Наконец Хенрика вошла в свое жилище и поставила сумку на столик. Внутри все не выглядело таким же серым и бездыханным, как снаружи, даже наоборот. Стены были отделаны бледно-васильковой жаккардовой тканью с изображением птичек, тянущихся клювами к сочным плодам ягод. На каждой стене висели гобелены с четырехлепестковой лилией и другими растительными узорами. Окна задрапированы тяжелыми и плотными шторами, края которых обрамляла канитель, а дорогие темные ковры устилали полы. И повсюду, в каждом углу, стояли большие горшки с богато цветущими растениями.
У лестницы Хенрику остановил ее брат, Винсальд. Он был высоким и худощавым юношей с крупными чертами лица, чем и походил на сестру.

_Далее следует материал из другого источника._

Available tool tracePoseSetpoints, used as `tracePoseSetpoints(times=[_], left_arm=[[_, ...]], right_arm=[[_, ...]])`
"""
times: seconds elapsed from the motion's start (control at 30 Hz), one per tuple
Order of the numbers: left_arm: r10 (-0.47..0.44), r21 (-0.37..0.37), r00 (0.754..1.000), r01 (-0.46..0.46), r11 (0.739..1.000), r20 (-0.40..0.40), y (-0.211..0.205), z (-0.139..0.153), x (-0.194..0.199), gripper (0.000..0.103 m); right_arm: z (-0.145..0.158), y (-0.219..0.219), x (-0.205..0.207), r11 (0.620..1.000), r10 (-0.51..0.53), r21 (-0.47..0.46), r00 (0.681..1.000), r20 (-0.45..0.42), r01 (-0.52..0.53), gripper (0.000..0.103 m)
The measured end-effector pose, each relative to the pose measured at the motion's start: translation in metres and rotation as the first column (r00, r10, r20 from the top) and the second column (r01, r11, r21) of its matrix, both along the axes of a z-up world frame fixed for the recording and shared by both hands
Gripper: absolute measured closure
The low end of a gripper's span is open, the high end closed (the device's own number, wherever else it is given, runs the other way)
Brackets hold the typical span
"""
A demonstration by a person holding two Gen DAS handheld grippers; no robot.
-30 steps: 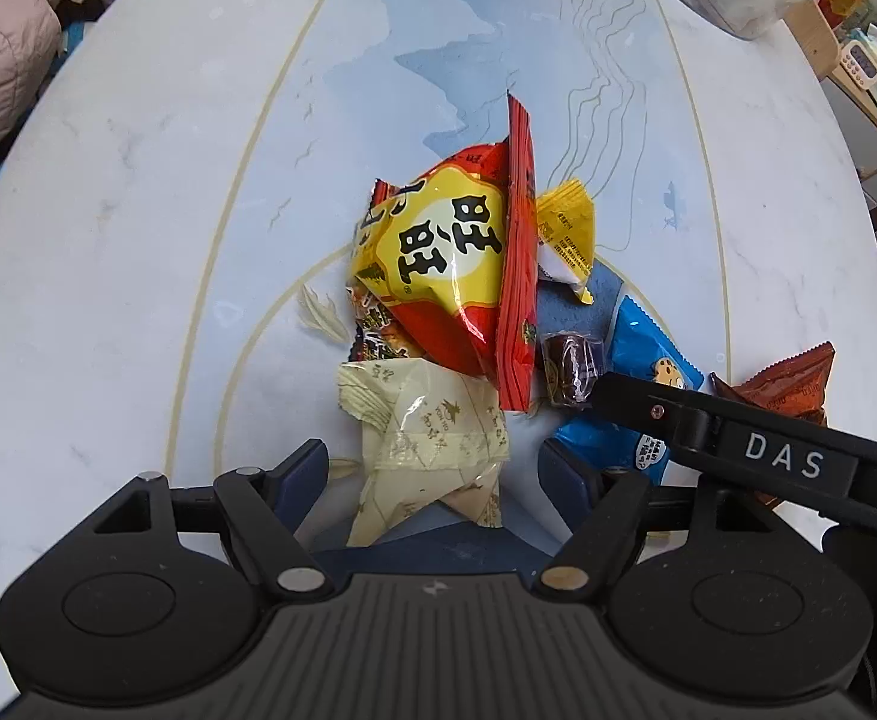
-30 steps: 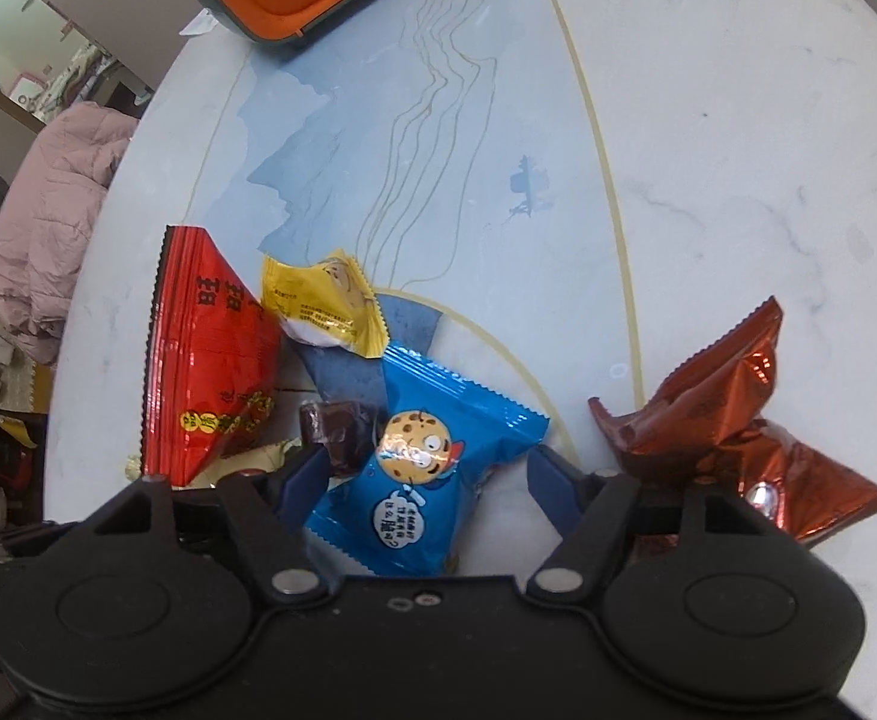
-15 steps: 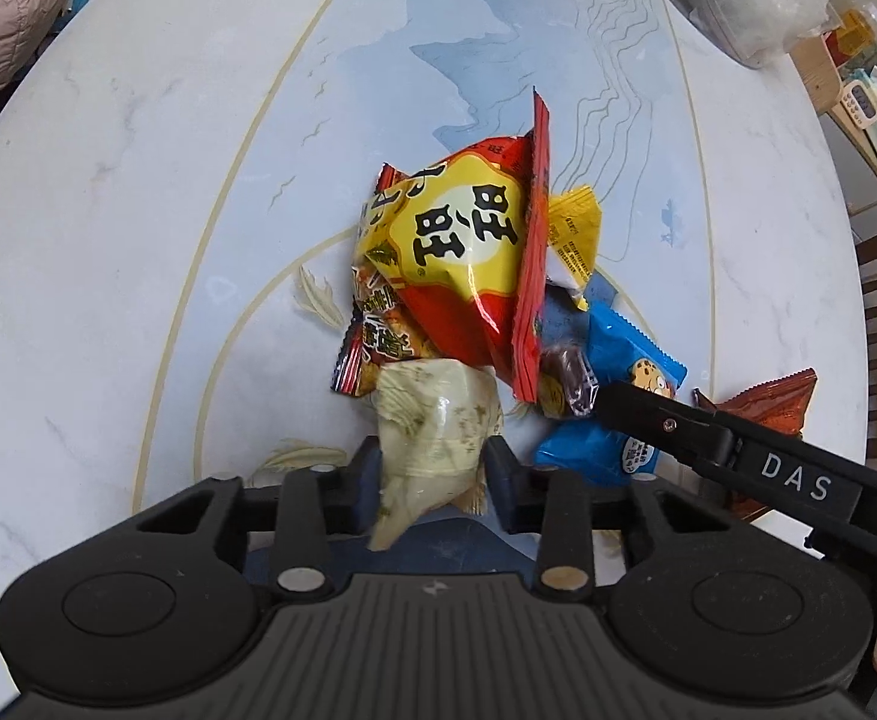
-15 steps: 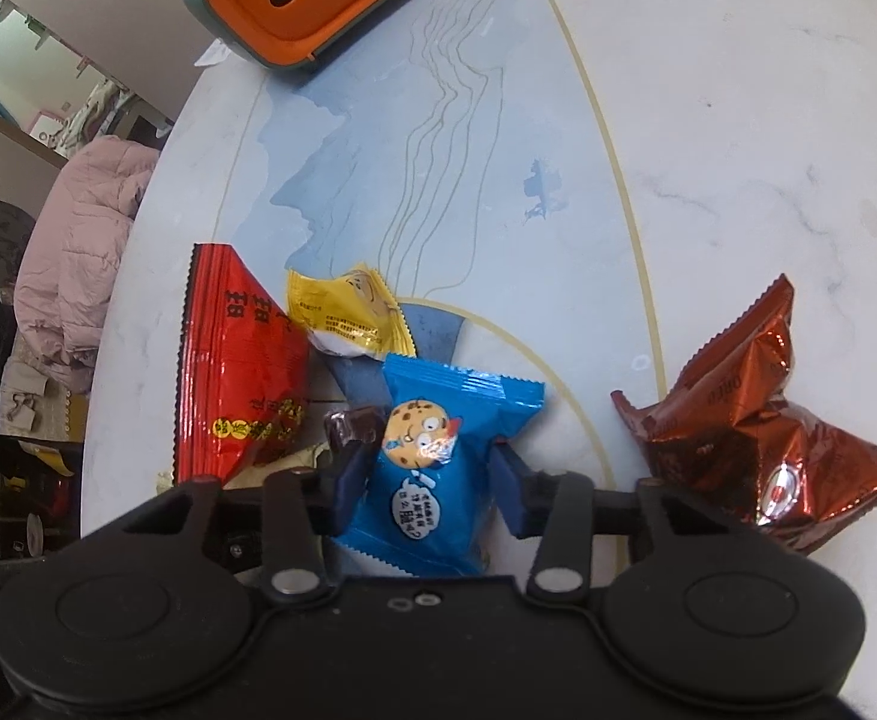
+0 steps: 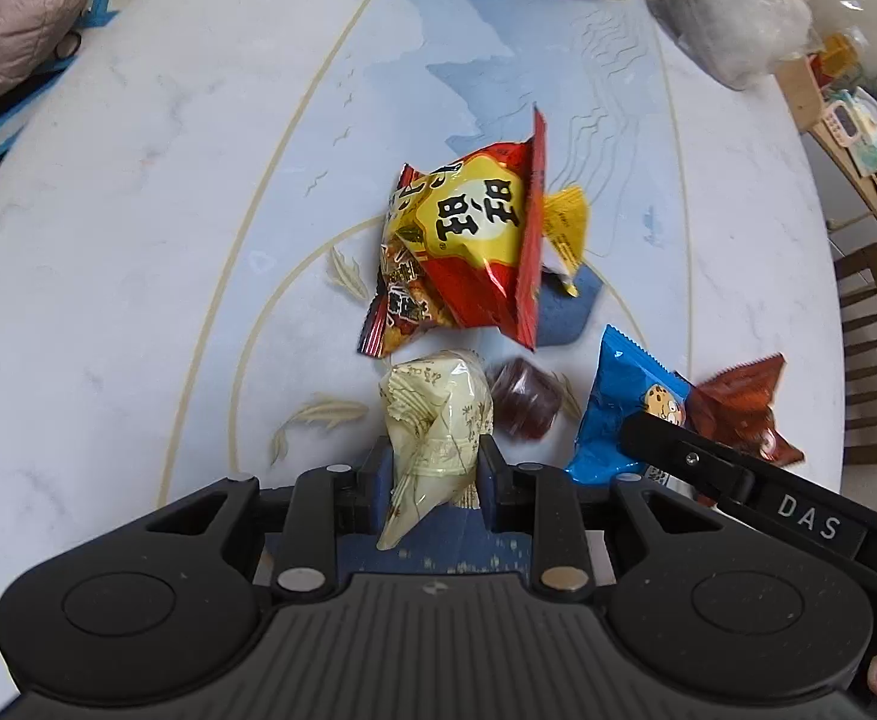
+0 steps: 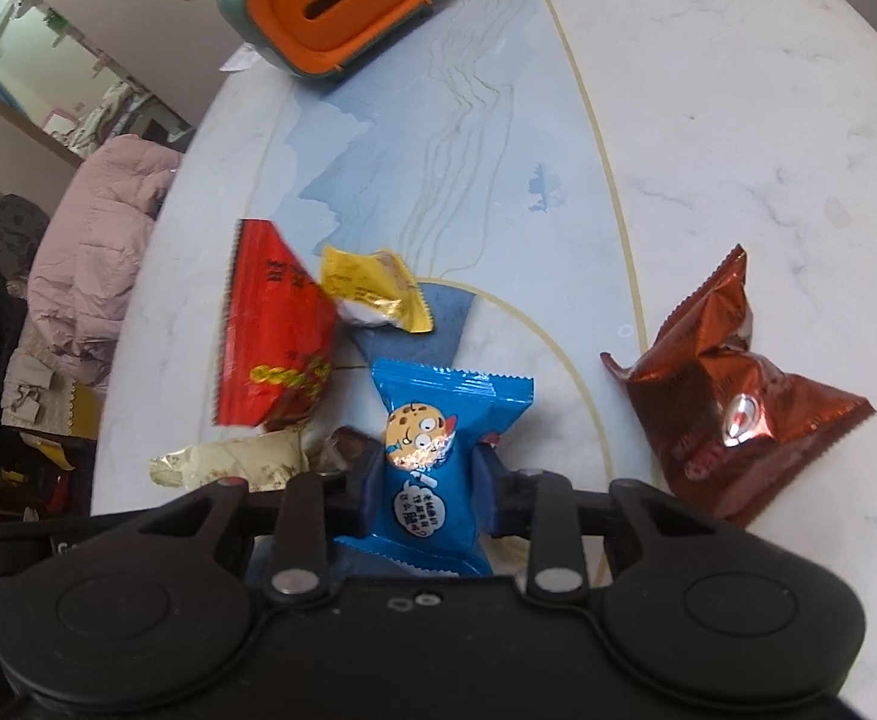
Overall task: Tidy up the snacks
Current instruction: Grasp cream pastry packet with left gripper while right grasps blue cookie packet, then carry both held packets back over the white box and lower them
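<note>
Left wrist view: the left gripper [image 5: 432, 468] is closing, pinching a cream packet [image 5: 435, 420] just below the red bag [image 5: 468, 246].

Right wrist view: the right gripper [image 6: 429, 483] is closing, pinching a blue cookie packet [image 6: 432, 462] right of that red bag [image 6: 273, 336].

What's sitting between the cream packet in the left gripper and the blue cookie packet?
A small dark brown wrapped candy lies between the cream packet and the blue cookie packet, clearest in the left wrist view.
</note>
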State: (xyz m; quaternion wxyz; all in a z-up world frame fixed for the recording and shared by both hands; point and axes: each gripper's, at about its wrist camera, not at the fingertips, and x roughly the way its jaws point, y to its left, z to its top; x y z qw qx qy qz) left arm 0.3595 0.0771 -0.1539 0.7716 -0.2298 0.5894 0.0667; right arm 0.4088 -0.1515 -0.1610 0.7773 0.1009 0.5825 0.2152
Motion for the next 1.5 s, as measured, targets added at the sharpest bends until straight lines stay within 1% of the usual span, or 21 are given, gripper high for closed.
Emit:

– Ты сегодня поздно. – Винсальд заламывал короткие пальцы с обкусанными ногтями – по всей видимости, его что-то тревожило.
– Госпожа Уинокен держала меня в заложниках. Что случилось? Бабушка вновь взбеленилась?
– Нет, она у соседки в гостях. Хенрика, к тебе пришел… – тихо начал Винсальд, но, услыхав шорох из кухни, умолк. Его потряхивало, а на лбу блестели капельки пота, хотя в доме стояла прохлада. – Господин к тебе пришел. Нентер слишком занят кобылой, а экономку я отправил убираться наверху. Иди, тебя ждут. – Брат подтолкнул сестру к кухне, а сам тихо прошел в гостиную и разместился в кресле.
Хенрика вошла в комнату и увидела молодого мужчину, лет тридцати или чуть больше, сидящего за круглым лиственничным столом. Это был Эрик Ингвар, но она посчитала его за очередного посланца настырного виктигта. Врачевательница и помыслить не могла, что к ней в дом когда-нибудь впрямь явится сам виктигт, да еще и по ее шутливому указу.
Пахло табаком – очевидно, одерт курил. Увидев Хенрику, он поднялся со стула и кивнул в знак приветствия, а потом наглым оценивающим взглядом смерил ее с макушки до пят. Телосложением пришлый одерт, как подметила Хенрика, был крепок, выше ее брата на целую голову. И на кригарца не похож, ведь обычно они белокурые и голубоглазые, а у этого волосы сурьмяные, зачесаны назад, лишь пара прядей падает на широкий лоб. И глаза черные. Однако одет он был как кригарец. Может, слегка изысканнее – на спинке соседнего стула девушка заметила длинную дубленку из черной кожи с мехом горностая, но этому Хенрика не придала особого значения. Ее внимание привлек глубокий порез на его руке. Врачевательская чуйка порой раздражала, звенела в голове, не давала покоя.
– И давно у вас эта рана? – спросила Хенрика.
– Любопытное начало беседы, – удивился виктигт, взглянув на свою ладонь. – Не помню.
– Вы уж извините, – порозовела Хенрика, – но меня смущает ее вид.
– А мне кажется, это мелочи, – опустился на место виктигт. – Рана затягивается.
– Это не так.
Виктигт равнодушно и молча смотрел на врачевательницу.
– Позвольте обработать вам рану? – спросила Хенрика и улыбнулась.
– Я не за этим явился.
– Не могу пойти против своей природы. Это врожденное. С простудами и всякими болезнями иначе, их я не чувствую, а вот раны и переломы – как зуд. Короче, вылечить вас – мое условие для продолжения нашей беседы.
– Ладно, – уступил виктигт и небрежно положил больную руку на стол.
Воодушевленная, Хенрика незамедлительно налила в глубокий таз воду из кувшина, сняла с веревки, натянутой от одной стены до другой, чистую повязку, затем взяла с настенной полки несколько пузырьков. В одном находился белый порошок, в другом – нечто кремообразное желтоватого цвета, а в третьем – крупно измельченные красные листья.
Хенрика уселась рядом с виктигтом и выставила пузырьки на столе, потом выдернула пробку из одного и всыпала в воду белый песок. Она по-хозяйски потянулась к руке мужчины с двумя золотыми перстнями, но он отдернул ладонь и с подозрением заглянул в воду.